| ACTIVITY |
Type out the data below in its entirety, exactly as given.

** Opening INFORMATION SUPPLIED block **

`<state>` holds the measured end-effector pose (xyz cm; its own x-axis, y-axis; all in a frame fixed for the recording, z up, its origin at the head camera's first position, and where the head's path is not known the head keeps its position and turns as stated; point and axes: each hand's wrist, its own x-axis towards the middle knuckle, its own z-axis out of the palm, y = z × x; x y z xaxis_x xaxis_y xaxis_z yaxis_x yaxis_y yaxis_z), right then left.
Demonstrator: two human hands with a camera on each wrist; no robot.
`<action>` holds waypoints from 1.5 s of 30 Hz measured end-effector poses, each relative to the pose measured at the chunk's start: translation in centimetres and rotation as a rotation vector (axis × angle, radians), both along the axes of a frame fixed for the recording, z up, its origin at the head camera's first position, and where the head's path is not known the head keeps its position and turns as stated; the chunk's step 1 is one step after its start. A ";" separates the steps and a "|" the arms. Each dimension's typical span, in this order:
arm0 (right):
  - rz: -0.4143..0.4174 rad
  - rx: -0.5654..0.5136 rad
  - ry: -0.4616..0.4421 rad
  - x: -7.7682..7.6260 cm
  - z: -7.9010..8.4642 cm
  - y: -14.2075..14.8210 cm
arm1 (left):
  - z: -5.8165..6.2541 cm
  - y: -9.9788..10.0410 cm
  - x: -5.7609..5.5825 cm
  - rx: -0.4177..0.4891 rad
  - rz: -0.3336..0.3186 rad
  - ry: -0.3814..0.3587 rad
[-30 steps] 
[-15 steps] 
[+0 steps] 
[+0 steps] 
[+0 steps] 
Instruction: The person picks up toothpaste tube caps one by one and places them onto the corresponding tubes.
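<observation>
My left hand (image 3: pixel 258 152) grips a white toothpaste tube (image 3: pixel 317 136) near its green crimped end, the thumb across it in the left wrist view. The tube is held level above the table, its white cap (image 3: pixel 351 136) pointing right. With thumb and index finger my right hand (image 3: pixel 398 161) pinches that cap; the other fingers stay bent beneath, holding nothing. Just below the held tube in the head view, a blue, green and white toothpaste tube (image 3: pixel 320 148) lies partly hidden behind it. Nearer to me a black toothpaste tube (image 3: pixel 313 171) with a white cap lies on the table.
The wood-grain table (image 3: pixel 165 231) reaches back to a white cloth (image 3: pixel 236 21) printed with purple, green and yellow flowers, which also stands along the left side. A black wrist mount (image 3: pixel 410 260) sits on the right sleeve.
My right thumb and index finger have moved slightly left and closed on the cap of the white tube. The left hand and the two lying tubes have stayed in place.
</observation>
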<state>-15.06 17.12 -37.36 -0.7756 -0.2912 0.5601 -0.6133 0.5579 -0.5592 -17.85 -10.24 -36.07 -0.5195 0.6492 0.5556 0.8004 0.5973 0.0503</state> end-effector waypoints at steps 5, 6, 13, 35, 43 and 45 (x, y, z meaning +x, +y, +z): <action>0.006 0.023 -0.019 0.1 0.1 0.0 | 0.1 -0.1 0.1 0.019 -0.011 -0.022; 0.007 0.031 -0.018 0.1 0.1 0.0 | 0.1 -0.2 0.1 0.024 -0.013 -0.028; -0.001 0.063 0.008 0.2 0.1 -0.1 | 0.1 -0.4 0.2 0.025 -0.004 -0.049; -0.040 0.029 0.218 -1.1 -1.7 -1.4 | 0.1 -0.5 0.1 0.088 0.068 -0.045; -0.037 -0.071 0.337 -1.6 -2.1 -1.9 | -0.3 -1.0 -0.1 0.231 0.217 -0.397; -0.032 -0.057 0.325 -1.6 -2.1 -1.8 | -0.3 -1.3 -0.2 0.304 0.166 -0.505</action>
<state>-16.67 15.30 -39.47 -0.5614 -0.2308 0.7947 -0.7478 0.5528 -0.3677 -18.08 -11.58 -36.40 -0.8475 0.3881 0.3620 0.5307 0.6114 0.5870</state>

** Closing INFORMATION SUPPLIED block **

| RESULT FOR THIS EXERCISE |
`<state>` holds the measured end-effector pose (xyz cm; its own x-axis, y-axis; all in a frame fixed for the recording, z up, its origin at the head camera's first position, and where the head's path is not known the head keeps its position and turns as stated; point and axes: each hand's wrist, its own x-axis towards the middle knuckle, its own z-axis out of the palm, y = z × x; x y z xaxis_x xaxis_y xaxis_z yaxis_x yaxis_y yaxis_z), right then left.
Demonstrator: two human hands with a camera on each wrist; no robot.
`<action>` holds waypoints from 1.5 s of 30 Hz measured end-effector poses, each relative to the pose measured at the chunk's start: translation in centimetres and rotation as a rotation vector (axis × angle, radians), both along the axes of a frame fixed for the recording, z up, its origin at the head camera's first position, and where the head's path is not known the head keeps its position and turns as stated; the chunk's step 1 is one step after its start. A ";" separates the steps and a "|" the arms. Each dimension's typical span, in this order:
arm0 (right):
  - rz: -0.4143..0.4174 rad
  - rx: -0.5654..0.5136 rad
  - ry: -0.4616..0.4421 rad
  - x: -7.7682..7.6260 cm
  - z: -7.9010..8.4642 cm
  - y: -14.2075..14.8210 cm
arm1 (left):
  - z: -5.8165..6.2541 cm
  - y: -9.9788..10.0410 cm
  - x: -5.7609..5.5825 cm
  - rx: -0.4177..0.4891 rad
  - rz: -0.3336..0.3186 rad
  - ry: -0.3814..0.3587 rad
[-30 steps] 
[-15 steps] 
[+0 steps] 
[+0 steps] 
[+0 steps] 
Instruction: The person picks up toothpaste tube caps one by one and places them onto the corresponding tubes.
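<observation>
My left hand (image 3: pixel 258 152) grips a white toothpaste tube (image 3: pixel 317 136) near its green crimped end, the thumb across it in the left wrist view. The tube is held level above the table, its white cap (image 3: pixel 351 136) pointing right. With thumb and index finger my right hand (image 3: pixel 398 161) pinches that cap; the other fingers stay bent beneath, holding nothing. Just below the held tube in the head view, a blue, green and white toothpaste tube (image 3: pixel 320 148) lies partly hidden behind it. Nearer to me a black toothpaste tube (image 3: pixel 313 171) with a white cap lies on the table.
The wood-grain table (image 3: pixel 165 231) reaches back to a white cloth (image 3: pixel 236 21) printed with purple, green and yellow flowers, which also stands along the left side. A black wrist mount (image 3: pixel 410 260) sits on the right sleeve.
My right thumb and index finger have moved slightly left and closed on the cap of the white tube. The left hand and the two lying tubes have stayed in place.
</observation>
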<state>-15.06 17.12 -37.36 -0.7756 -0.2912 0.5601 -0.6133 0.5579 -0.5592 -17.85 -10.24 -36.07 -0.5195 0.6492 0.5556 0.8004 0.5973 0.0503</state> end-effector waypoints at steps 5, 6, 13, 35, 43 and 45 (x, y, z meaning +x, +y, +z): <action>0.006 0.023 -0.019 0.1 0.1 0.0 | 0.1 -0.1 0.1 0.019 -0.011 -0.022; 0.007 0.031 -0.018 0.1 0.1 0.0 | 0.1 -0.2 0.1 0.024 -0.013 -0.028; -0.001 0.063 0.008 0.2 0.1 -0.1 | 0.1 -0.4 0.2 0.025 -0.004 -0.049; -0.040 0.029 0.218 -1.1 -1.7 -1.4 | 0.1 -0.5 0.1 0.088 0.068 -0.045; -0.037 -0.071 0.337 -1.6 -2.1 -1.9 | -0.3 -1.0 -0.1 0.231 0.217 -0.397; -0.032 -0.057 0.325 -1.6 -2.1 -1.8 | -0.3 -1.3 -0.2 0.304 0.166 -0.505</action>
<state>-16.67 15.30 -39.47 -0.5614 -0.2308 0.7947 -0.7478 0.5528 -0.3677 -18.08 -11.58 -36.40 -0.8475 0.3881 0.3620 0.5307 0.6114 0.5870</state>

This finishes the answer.